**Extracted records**
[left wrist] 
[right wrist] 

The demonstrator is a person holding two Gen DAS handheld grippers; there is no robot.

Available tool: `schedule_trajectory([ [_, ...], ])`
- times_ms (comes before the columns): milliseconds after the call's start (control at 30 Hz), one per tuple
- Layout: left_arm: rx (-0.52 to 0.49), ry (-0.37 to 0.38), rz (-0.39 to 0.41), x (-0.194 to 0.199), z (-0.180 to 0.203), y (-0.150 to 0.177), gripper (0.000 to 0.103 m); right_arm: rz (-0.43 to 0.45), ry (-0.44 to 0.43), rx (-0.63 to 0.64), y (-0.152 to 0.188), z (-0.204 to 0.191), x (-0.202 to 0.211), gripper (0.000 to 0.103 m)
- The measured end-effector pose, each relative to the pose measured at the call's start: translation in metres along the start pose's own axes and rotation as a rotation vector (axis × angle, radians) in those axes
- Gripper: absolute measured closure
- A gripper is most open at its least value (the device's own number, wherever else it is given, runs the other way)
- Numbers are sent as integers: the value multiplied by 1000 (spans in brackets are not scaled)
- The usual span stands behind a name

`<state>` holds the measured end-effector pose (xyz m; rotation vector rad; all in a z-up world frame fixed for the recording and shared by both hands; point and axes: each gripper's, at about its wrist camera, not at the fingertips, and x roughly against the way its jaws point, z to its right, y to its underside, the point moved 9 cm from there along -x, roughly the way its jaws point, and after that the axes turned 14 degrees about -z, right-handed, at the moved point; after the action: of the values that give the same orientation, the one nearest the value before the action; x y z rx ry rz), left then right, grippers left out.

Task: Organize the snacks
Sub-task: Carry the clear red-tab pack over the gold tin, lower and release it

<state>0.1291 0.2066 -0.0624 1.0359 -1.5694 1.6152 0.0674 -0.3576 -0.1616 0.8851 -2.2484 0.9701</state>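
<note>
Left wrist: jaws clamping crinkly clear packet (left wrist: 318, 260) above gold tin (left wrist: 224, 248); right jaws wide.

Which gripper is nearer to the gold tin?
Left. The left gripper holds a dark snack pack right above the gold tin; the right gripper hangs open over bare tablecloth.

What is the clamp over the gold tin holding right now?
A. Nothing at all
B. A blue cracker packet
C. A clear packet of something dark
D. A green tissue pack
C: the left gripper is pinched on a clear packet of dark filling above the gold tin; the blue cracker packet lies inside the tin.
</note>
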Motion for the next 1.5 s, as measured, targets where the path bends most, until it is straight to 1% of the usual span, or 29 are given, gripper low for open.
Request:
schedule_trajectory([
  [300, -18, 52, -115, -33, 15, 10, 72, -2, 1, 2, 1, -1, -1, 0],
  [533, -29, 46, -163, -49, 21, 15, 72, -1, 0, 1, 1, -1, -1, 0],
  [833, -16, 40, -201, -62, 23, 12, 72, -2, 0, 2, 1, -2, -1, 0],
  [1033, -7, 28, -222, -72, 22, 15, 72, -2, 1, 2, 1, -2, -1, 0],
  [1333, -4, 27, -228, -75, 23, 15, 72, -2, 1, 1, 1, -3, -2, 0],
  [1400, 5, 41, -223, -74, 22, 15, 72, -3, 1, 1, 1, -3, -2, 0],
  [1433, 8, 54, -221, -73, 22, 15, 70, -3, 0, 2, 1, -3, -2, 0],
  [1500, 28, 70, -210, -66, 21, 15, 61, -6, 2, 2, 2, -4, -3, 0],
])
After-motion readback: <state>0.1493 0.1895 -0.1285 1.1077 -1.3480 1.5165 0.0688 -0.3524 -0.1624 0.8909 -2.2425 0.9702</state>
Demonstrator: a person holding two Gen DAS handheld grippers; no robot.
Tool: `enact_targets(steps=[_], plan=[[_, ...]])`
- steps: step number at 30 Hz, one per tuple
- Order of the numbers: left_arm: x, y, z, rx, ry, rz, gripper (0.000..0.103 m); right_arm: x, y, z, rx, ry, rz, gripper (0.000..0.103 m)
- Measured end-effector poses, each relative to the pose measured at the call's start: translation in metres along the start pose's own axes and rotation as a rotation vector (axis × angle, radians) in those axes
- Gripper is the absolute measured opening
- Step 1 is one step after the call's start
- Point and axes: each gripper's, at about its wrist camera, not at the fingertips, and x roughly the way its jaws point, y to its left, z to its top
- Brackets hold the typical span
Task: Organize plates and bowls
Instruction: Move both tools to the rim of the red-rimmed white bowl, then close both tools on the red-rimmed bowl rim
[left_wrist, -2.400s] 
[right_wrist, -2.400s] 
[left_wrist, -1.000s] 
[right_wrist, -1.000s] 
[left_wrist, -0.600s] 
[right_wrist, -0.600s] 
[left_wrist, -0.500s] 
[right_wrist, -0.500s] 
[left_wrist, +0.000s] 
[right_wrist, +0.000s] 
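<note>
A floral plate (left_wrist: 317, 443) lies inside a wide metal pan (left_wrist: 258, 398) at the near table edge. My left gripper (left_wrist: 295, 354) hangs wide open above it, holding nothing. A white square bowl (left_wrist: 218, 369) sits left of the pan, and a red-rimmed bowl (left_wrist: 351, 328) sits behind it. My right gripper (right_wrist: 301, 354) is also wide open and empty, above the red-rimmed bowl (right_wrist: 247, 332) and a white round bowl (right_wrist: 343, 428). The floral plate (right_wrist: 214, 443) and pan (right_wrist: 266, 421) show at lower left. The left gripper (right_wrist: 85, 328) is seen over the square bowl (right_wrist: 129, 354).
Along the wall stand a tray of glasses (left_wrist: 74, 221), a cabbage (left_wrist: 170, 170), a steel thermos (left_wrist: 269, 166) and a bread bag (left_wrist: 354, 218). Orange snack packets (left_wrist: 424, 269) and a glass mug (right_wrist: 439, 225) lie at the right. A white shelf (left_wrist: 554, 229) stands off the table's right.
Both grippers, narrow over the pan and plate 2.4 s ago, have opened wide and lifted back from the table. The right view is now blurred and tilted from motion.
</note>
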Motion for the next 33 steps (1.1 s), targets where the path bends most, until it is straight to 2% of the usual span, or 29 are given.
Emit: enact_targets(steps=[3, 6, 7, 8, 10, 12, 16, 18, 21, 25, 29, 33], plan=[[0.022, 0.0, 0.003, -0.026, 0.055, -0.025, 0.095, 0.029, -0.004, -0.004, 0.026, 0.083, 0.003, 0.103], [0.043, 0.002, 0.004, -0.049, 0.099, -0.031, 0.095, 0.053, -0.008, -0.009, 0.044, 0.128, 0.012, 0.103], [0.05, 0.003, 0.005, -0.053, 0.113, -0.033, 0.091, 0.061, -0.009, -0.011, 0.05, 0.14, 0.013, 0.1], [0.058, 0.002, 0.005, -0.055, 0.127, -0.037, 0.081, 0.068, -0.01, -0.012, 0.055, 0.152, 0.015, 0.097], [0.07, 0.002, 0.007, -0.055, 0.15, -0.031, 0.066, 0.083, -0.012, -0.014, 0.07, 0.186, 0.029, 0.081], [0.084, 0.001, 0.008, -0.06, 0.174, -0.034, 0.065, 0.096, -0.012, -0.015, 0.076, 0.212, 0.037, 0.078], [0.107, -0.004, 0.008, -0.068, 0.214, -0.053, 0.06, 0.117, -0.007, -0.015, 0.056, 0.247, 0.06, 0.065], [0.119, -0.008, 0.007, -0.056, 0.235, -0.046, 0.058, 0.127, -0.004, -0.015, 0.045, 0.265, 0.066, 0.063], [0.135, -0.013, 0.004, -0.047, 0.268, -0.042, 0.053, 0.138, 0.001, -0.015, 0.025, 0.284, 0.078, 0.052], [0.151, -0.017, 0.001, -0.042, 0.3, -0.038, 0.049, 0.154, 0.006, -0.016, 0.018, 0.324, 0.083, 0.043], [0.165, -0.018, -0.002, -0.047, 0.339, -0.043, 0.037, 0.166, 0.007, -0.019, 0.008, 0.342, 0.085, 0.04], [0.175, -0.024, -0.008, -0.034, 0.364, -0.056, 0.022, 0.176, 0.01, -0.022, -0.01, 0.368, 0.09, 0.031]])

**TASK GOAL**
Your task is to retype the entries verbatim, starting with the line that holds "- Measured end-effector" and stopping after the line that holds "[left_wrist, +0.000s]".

**SOLUTION FOR THIS TASK**
- Measured end-effector poses, each relative to the pose measured at the call's start: translation in metres along the start pose's own axes and rotation as a rotation vector (axis × angle, radians) in those axes
- Gripper is the absolute measured opening
- Step 1 is one step after the call's start
- Point and axes: each gripper's, at about its wrist camera, not at the fingertips, and x roughly the way its jaws point, y to its left, z to its top
- Brackets hold the typical span
Task: Organize plates and bowls
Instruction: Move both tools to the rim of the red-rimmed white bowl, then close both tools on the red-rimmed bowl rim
[left_wrist, -2.400s] 
[right_wrist, -2.400s] 
[left_wrist, -1.000s] 
[right_wrist, -1.000s] 
[left_wrist, -0.600s] 
[right_wrist, -0.600s] 
[left_wrist, -0.500s] 
[right_wrist, -0.500s] 
[left_wrist, +0.000s] 

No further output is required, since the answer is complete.